Friday, April 20, 2018

The Narrator & His Neighbor

How classes were alike: we shared our tone letters from the Romantic poets, allowing all of us to hear variants of rhymes, references to poems, and incorporation of alliteration and other literary elements 

How classes were unique:

2: We began Wuthering Heights, over-analyzing the first three pages and how Lockwood reflects the judgmental upper classes and Heathcliff, though of black eyes, gypsy background, and surly, animalistic behavior, is slowly dismantling the class system as his abode crumbles around him (thanks, Sky, for that profound observation). For Thursday's class, you will need chapters 1-7 complete; for Friday's class, you will need chapters 8-14 ready.

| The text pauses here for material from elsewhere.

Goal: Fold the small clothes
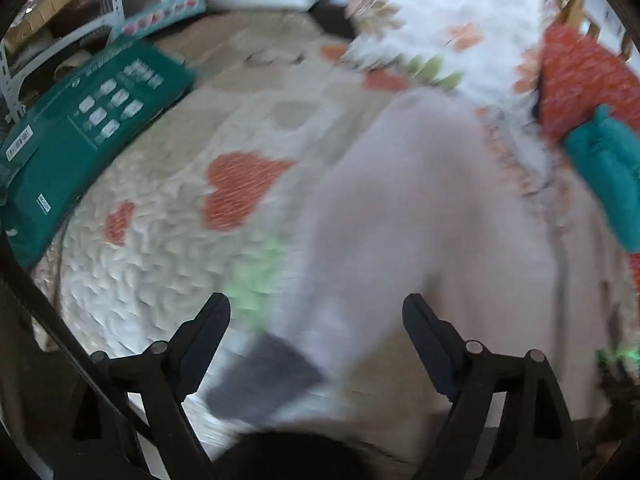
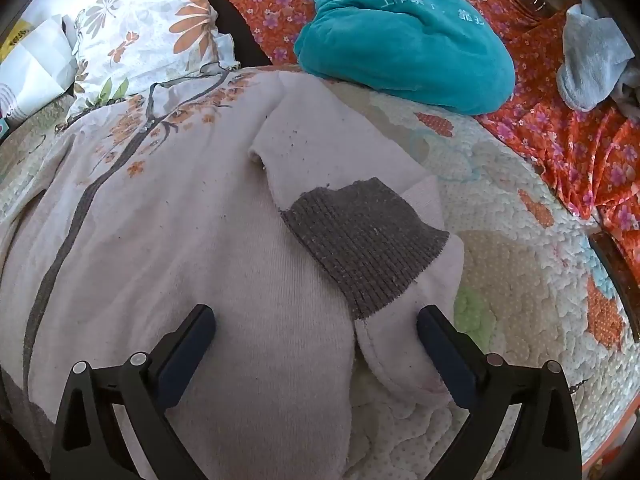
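- A pale pink knit garment [image 2: 192,248] lies spread on a quilted bedspread [image 2: 516,280], printed near its top with orange blossoms on a grey branch, a grey band running down its left side
- One sleeve [image 2: 320,148] is folded across the body of the garment, and its ribbed grey cuff [image 2: 364,244] lies near the garment's right edge, partly over the pink cloth
- The right gripper [image 2: 316,334] hangs over the lower part of the garment, pointing steeply down; its jaws stand wide apart with pink cloth and the cuff's lower end between them, and the fingers [image 2: 444,356] do not press on anything
- In the left wrist view, which is heavily blurred, the same garment [image 1: 400,208] fills the middle and the grey cuff [image 1: 260,380] sits low between the fingers
- The left gripper [image 1: 316,320] is also well open and grips nothing; whether its tips touch the cloth I cannot tell through the blur
- The bedspread [image 1: 140,280] carries orange hearts and green patches
- Just beyond the garment's top right lies a teal fleece bundle [image 2: 404,44] with pale embroidered characters, resting on an orange floral sheet [image 2: 560,152]
- A floral pillow [image 2: 148,36] lies at the garment's upper left
- A pale blue sock [image 2: 592,68] lies on the far right
- A green flat box [image 1: 80,140] lies along the bed's left edge
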`<state>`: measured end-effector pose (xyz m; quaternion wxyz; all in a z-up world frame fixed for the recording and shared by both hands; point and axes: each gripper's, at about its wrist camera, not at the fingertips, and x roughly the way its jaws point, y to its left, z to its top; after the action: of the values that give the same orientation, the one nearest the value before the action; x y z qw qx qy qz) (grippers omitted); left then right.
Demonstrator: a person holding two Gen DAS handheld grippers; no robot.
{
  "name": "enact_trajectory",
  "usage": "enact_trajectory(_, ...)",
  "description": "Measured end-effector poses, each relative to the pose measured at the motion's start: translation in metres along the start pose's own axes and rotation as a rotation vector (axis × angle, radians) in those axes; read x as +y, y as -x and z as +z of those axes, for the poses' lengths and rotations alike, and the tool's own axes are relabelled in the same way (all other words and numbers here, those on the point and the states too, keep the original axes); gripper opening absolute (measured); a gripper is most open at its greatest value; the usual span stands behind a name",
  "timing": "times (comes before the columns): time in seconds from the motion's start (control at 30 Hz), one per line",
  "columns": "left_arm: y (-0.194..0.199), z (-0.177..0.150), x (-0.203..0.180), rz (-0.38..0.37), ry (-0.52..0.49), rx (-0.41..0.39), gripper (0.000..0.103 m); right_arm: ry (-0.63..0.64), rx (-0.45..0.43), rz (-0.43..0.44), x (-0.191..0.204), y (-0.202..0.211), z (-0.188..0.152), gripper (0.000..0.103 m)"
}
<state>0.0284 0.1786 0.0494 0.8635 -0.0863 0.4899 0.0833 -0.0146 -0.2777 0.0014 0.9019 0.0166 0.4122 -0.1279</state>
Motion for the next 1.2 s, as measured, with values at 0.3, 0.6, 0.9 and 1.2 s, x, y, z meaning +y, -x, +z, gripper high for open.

5: In groups, we over-analyzed the rest of chapter one and the beginning of chapter two for class implications, animal motifs, Lockwood's annoying habit of showing up without warning, and how Cathy 2.0 fits into this house of misfits. For homework, each of you were given a 2 page passage from the novel to super close-read, which means a lot of circling, underlining, and notes for you to present those pages to the class. 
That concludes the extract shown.